El viaje de un grupo de dirigentes a Caracas para participar de las exequias del presidente venezolano Hugo Chávez forzó a la Confederación General del Trabajo (CGT) que lidera Antonio Caló a postergar el plenario de secretarios generales previsto para ayer, en el que la entidad pretendía oficializar un documento con fuertes críticas al gobierno.
El texto de ese pronunciamiento, que había sido acordado por la primera línea de la central el lunes pasado y trascendió esta semana, expresa por primera vez con contundencia la fuerte preocupación del sindicalismo afín a la Casa Rosada por la aceleración de la inflación y su impacto sobre el poder adquisitivo de los salarios, y reclama al Ejecutivo la ampliación de los plazos y condiciones de los controles de precios como herramienta para detener lo que la entidad considera como un proceso “peligroso” para la economía.
“El alza de precios, de notoriedad innegable, deteriora el poder adquisitivo de las remuneraciones, de las jubilaciones y pensiones y de todas las asignaciones no contributivas”, advierte el documento cegetista, que exige al gobierno encontrar “respuesta inmediata”. Además, el texto avanza con el reclamo para que se garantice la “libre” discusión de los aumentos salariales en paritarias, “sin condiciones ni limitaciones de ninguna naturaleza”, planteo que constituye un abierto rechazo a la intención de la administración kirchnerista de imponer un tope del 20% para los aumentos de este año.
Más allá de hacer eje en su inquietud por la inflación, el pronunciamiento de la central obrera también retoma la línea de las últimas declaraciones de Caló y su preocupación por el estancamiento de la economía.

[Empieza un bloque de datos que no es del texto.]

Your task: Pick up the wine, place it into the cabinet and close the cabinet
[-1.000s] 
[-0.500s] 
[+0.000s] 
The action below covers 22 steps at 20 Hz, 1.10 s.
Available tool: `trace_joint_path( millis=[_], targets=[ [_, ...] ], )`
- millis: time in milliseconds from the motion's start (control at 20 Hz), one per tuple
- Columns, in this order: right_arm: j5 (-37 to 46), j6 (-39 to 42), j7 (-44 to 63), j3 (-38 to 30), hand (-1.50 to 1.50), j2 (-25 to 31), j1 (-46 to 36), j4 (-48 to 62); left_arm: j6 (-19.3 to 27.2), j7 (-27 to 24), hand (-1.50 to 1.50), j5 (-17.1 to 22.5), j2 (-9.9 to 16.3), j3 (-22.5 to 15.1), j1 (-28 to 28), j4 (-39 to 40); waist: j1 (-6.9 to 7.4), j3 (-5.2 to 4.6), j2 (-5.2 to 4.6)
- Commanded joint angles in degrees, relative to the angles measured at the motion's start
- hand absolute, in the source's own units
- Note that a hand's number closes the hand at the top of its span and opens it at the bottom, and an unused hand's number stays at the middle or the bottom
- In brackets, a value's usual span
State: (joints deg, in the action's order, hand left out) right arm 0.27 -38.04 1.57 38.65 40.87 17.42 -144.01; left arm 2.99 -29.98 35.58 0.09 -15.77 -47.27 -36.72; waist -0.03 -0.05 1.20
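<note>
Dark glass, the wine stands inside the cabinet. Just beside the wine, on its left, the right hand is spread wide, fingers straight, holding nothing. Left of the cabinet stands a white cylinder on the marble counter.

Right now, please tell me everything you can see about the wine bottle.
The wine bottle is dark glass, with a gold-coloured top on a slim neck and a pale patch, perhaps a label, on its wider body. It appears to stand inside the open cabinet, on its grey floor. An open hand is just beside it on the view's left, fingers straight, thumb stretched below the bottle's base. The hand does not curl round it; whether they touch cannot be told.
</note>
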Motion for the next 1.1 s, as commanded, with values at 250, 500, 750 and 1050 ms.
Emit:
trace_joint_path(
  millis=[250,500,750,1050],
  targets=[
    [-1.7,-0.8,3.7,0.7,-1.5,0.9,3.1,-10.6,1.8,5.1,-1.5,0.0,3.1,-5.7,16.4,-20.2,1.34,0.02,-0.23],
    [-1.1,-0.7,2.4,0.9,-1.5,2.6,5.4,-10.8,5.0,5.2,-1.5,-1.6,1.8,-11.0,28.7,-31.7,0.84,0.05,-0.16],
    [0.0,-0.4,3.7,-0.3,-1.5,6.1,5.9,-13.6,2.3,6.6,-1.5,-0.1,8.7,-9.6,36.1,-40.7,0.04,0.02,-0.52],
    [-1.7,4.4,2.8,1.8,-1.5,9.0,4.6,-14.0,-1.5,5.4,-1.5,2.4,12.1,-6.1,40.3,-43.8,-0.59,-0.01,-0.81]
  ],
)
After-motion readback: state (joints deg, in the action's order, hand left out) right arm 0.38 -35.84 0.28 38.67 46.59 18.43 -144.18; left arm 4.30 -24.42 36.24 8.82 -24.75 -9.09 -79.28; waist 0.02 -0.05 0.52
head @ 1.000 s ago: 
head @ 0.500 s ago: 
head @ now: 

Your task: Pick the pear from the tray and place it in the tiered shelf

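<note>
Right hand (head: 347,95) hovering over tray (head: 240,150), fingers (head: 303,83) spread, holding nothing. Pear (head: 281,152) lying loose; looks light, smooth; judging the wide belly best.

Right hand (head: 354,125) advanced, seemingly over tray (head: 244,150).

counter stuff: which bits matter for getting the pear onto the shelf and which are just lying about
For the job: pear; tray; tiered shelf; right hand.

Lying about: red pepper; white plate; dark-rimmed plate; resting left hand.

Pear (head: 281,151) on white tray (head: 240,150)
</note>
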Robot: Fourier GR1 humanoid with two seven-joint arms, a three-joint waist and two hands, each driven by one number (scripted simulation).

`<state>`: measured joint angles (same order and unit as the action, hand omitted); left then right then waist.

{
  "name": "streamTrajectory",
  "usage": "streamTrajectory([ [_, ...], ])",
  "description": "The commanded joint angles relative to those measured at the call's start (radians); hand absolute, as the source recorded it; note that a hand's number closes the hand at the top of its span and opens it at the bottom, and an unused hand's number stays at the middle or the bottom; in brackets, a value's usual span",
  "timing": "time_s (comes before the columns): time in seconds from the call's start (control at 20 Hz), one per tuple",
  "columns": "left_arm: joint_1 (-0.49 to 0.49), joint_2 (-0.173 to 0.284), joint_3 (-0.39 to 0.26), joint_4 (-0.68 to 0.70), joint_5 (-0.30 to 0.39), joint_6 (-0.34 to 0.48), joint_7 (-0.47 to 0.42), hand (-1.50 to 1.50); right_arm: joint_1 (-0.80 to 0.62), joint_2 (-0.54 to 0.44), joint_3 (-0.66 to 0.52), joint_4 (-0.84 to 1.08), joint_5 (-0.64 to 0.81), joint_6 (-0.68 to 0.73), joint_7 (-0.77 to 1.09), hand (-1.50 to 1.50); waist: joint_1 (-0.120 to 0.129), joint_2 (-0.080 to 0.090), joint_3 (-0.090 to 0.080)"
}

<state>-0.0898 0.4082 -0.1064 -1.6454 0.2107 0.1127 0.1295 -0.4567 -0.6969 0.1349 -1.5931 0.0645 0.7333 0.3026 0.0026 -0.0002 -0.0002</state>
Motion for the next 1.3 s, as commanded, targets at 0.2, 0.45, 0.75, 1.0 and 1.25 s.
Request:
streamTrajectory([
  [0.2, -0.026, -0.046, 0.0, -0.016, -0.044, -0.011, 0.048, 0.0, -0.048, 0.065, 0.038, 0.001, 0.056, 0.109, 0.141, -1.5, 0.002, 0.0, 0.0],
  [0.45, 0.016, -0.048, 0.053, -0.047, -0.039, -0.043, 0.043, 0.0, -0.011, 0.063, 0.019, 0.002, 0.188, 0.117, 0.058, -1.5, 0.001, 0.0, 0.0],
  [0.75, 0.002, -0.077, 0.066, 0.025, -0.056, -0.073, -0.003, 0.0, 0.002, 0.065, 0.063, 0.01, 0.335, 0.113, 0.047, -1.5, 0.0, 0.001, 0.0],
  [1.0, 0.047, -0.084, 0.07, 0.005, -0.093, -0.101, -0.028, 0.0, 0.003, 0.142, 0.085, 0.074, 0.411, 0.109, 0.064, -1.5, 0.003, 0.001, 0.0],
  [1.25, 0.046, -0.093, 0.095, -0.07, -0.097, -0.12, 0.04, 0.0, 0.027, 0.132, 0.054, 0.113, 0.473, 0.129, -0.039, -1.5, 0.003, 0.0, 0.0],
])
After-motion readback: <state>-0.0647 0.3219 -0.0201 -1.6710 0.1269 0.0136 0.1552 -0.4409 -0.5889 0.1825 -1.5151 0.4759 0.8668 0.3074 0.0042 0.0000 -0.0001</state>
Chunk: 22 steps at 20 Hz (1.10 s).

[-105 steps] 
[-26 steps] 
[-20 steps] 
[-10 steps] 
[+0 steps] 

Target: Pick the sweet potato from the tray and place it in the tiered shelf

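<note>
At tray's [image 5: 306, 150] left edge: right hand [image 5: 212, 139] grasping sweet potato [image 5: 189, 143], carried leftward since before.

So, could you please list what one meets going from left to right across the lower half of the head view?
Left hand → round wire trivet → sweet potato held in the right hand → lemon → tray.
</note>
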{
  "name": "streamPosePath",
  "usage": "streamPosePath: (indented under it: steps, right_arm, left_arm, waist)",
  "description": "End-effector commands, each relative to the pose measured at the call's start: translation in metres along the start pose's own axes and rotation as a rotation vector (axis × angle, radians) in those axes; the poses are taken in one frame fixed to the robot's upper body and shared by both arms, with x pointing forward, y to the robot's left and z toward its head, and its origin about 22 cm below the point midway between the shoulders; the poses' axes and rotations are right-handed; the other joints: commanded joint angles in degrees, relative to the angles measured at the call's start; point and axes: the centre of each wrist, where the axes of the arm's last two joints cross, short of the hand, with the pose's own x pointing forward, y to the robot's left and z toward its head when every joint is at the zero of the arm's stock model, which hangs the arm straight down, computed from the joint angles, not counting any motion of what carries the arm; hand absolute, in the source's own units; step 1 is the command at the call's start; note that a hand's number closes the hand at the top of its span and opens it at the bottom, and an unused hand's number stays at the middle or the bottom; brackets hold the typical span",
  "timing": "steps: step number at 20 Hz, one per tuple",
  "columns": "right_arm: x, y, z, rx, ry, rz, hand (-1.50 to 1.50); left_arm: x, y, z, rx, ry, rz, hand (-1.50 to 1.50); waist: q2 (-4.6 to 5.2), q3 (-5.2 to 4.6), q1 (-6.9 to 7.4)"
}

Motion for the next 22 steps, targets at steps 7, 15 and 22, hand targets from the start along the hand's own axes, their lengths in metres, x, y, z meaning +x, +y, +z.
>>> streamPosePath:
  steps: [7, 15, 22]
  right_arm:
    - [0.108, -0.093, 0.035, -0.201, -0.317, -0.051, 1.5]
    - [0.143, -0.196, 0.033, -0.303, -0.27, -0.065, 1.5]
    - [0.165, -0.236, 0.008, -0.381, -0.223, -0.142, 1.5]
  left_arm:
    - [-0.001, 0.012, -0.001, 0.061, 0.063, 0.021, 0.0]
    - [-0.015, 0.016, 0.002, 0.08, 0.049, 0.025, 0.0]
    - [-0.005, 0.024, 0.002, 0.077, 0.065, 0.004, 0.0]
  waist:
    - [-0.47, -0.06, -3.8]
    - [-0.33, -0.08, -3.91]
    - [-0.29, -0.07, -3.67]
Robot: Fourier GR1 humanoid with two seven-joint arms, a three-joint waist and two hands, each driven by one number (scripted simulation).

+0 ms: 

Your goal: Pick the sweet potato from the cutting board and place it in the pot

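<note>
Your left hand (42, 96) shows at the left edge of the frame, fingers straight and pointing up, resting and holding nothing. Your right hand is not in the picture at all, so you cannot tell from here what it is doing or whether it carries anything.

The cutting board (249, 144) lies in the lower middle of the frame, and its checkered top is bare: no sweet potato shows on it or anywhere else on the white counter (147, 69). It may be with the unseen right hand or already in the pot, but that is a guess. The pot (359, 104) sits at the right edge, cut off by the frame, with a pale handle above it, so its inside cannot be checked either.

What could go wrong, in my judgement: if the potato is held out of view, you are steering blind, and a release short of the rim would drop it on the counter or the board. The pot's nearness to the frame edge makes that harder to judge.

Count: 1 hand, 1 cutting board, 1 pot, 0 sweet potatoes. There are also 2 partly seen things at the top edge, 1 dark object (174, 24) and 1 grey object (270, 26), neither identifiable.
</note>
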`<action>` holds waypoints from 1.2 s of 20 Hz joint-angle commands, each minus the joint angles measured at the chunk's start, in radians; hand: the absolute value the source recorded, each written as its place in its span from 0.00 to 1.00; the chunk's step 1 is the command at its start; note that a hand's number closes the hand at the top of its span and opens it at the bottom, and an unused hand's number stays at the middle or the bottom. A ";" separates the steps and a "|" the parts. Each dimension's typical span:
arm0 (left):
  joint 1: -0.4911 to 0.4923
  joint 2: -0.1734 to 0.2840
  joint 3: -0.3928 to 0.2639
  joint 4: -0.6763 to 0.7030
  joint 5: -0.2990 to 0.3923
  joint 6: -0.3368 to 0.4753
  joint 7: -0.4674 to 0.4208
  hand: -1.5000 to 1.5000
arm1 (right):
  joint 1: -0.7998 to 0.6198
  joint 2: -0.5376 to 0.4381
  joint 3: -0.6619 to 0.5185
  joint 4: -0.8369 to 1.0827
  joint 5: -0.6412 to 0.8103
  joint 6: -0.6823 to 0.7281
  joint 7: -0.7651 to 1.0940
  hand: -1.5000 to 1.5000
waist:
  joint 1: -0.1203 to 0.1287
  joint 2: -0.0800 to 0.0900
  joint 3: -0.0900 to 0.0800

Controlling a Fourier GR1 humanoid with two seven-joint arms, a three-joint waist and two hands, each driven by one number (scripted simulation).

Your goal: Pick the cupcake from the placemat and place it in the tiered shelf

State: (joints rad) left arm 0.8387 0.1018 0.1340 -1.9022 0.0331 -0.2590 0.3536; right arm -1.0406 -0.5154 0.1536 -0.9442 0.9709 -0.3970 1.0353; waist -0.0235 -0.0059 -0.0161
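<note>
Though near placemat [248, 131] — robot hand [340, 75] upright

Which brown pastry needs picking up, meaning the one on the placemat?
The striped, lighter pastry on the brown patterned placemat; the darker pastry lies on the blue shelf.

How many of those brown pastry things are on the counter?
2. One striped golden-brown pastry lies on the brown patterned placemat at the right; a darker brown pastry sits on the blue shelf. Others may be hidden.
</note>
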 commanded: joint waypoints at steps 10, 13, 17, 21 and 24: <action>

Al respecto, alerta que el desarrollo industrial que acompañó el crecimiento de la última década “hoy se encuentra detenido”.
Pese al tono crítico del documento, que entre sus 15 puntos también renueva los planteos por la rebaja del impacto de Ganancias, el reparto de fondos a las obras sociales y la universalización de las asignaciones familiares, la central rechaza cualquier ruptura con el gobierno y advierte contra la intención de sectores de la oposición de sacar provecho de los cuestionamientos de la entidad.
No a la ruptura
Tras conocerse la noticia de la muerte de Chávez y el viaje de varios sindicalistas a Venezuela, la conducción cegetista decidió suspender el plenario de secretarios generales, aunque aún no definió la nueva fecha en la que se concretará el encuentro. La postergación, sin embargo, no logró impedir que el documento se filtrara en la prensa, situación que generó fuerte malestar en el propio Caló y entre otros referentes de la cúpula sindical que querían aguardar el retorno de la presidenta al país para difundir sus cuestionamientos por la falta de respuestas oficiales a sus principales reclamos.
El texto del pronunciamiento fue consensuado durante la reunión que los miembros de la denominada “mesa chica” de la central mantuvieron el lunes, un encuentro que permitió limar algunas diferencias entre los planteos de los dirigentes que reclaman asumir una posición más crítica en la relación con la Casa Rosada y aquellos que presionan para suavizar las expresiones públicas contra el gobierno para evitar un escenario de ruptura.